Portanto, vale dar um crédito para aquele produto artesanal que promete dar adeus aos insetos ou àquela receita da sua avó. Os repelentes naturais costumam ser bastante acessíveis para grande parte da população e também muito populares. A depender da região, muitas plantas são conhecidas e facilmente cultivadas.

Apesar de naturais, vale o aviso: misturar diferentes óleos ou extratos não necessariamente melhora as propriedades deles. Na verdade, fazer misturas sem uma orientação pode acabar favorecendo a degradação das propriedades por alguma incompatibilidade química. A dica é apostar em um elemento principal e não tentar um coquetel de múltiplos itens.

É seguro apostar nos repelentes naturais?

De modo geral, o uso de repelentes naturais baseados em espécies bem conhecidas é seguro. Contudo, é preciso desfazer a crença de que repelentes oriundos de plantas não podem causar danos à saúde pois são "naturais" e inofensivos às pessoas.

"O maior risco, certamente, são reações de hipersensibilidade [alergias], nos mais variados graus, entre outras reações diversas devido ao contato. Indo desde mal-estar, dor de cabeça, urticária e até reações mais graves. Lembre-se que existem pessoas que são alérgicas a pólen ou são sensíveis a determinados odores", alerta a professora da UFAM, de Manaus.

Para a especialista, em alguns casos, pode-se dizer que os efeitos colaterais de produtos naturais são mais toleráveis, mas não é correto generalizar.

"No organismo humano, as substâncias de origem natural percorrem os mesmos caminhos que as sintéticas, o que muda são as concentrações usadas, pois num produto natural há uma atuação simultânea de várias substâncias, e nos produtos industrializados são poucas substâncias com ação muito forte sobre determinado ponto no nosso organismo", explica.

Tudo o que colocamos em contato com o corpo merece atenção com relação à toxicidade.
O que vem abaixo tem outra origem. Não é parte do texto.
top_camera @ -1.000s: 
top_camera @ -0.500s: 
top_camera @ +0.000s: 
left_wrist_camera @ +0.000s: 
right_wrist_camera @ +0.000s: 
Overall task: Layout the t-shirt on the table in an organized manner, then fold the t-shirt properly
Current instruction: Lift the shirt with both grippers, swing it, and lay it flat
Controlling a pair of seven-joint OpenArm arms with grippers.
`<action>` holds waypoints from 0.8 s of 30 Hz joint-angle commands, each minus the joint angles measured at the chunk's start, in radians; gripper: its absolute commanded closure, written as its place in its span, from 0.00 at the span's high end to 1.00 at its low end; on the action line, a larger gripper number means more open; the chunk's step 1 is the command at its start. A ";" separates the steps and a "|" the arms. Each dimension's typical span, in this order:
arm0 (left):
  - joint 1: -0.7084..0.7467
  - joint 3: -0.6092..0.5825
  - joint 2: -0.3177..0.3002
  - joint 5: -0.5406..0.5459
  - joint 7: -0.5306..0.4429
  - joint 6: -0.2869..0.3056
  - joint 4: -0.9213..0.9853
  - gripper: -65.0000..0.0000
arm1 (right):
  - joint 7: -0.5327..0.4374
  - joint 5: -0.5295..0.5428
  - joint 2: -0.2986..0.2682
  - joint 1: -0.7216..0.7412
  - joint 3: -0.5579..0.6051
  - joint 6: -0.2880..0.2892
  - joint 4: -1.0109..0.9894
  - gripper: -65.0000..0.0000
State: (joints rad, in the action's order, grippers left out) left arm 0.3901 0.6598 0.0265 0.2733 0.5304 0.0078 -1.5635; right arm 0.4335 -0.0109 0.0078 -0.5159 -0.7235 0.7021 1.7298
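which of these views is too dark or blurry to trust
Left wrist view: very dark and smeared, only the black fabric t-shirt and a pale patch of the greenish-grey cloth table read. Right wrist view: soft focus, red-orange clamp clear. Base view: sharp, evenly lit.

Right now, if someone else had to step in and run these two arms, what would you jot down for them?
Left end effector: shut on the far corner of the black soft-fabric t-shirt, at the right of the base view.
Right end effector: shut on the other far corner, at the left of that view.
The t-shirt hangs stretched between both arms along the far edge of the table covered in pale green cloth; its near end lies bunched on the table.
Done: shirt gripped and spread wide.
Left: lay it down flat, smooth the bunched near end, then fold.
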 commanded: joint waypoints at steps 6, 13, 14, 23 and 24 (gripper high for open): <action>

No caso de idosos, grávidas e crianças, o cuidado deve ser redobrado.

"São indivíduos que não estão com as defesas do organismo em condições plenas, seja pela imaturidade, sensibilidade das células e tecidos ou alterações hormonais", pontua.

A professora completa que essas preparações naturais possuem uma maneira certa de serem feitas, que são baseadas no conhecimento adquirido geração após geração e que nem tudo que se vê por aí é totalmente verdade.

"Devemos ter cuidado com essas receitas milagrosas de última hora, aqueles segredinhos e pulos do gato que só determinada pessoa sabe. Muitas vezes os objetivos se restringem ao marketing pessoal. Sempre devem-se ser priorizadas informações advindas de fontes confiáveis e sérias sobre o tema", ressalta.

Por que apostar nos repelentes naturais?

Diversos repelentes sintéticos vendidos em farmácias e mercados são empregados há décadas no controle de insetos. E, apesar de serem considerados muito eficientes, a professora Helena Russo aponta dois principais problemas para o consumidor:

  • o desenvolvimento de resistência por parte dos mosquitos aos inseticidas;

    o impacto ambiental que algumas classes de inseticidas podem causar;

"Com o aumento da quantidade de mosquitos resistentes aos repelentes sintéticos, o interesse por repelentes naturais é bastante compreensível. Além de terem eficácia cientificamente comprovada [até mesmo mais eficientes do que alguns repelentes sintéticos], eles podem ser considerados como complementares", diz Russo.

"Antes de existirem os industrializados, era na natureza que o homem encontrava a solução para os mais diversos problemas. Em muitos casos, é o que está mais acessível às pessoas. Nosso país é muito rico culturalmente e os povos tradicionais conhecem a aplicação terapêutica de muitas de nossas plantas", acrescenta Guilhon-Simplicio.